*EXERCISE DATA*.

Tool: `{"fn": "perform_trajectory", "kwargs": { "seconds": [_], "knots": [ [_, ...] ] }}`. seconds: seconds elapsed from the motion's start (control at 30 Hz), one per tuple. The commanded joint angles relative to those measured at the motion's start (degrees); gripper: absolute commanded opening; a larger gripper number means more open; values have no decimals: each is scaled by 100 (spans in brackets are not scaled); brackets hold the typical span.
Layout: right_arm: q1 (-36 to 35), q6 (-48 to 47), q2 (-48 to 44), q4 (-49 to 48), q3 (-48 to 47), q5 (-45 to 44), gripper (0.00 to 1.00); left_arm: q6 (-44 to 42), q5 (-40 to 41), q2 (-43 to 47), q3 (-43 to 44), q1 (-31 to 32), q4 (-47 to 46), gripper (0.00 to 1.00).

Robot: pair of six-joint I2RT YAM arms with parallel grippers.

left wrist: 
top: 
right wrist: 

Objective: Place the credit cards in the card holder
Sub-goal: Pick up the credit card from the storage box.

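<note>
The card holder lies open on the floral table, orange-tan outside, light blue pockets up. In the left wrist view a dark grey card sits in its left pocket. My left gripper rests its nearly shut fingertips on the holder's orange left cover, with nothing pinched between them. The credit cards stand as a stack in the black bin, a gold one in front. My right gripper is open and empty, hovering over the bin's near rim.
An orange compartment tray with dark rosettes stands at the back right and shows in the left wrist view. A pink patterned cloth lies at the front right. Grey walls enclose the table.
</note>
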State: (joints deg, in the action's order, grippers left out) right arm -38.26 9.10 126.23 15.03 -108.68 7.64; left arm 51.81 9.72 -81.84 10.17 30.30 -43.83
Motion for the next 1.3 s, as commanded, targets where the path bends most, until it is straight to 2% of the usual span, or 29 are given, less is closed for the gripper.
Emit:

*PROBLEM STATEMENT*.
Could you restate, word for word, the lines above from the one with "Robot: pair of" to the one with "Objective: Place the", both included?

*YOUR SOLUTION*.
Robot: pair of six-joint I2RT YAM arms with parallel grippers.

left wrist: 
top: 
right wrist: 

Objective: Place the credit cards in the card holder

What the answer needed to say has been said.